- [Given data]
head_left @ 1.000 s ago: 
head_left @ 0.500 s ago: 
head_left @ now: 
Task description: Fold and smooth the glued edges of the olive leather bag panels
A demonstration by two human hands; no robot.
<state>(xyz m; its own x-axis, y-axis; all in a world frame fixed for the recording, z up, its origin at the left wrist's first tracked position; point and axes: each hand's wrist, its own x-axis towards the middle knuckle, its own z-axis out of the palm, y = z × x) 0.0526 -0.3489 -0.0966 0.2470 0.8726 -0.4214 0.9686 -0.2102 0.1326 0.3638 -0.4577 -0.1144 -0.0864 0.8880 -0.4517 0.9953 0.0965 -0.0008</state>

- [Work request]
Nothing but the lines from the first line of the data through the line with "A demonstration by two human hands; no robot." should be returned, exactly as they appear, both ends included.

- [Solution to this exercise]
head_left @ 1.000 s ago: 
head_left @ 0.500 s ago: 
head_left @ now: 
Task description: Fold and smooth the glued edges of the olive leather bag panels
A demonstration by two human hands; no robot.

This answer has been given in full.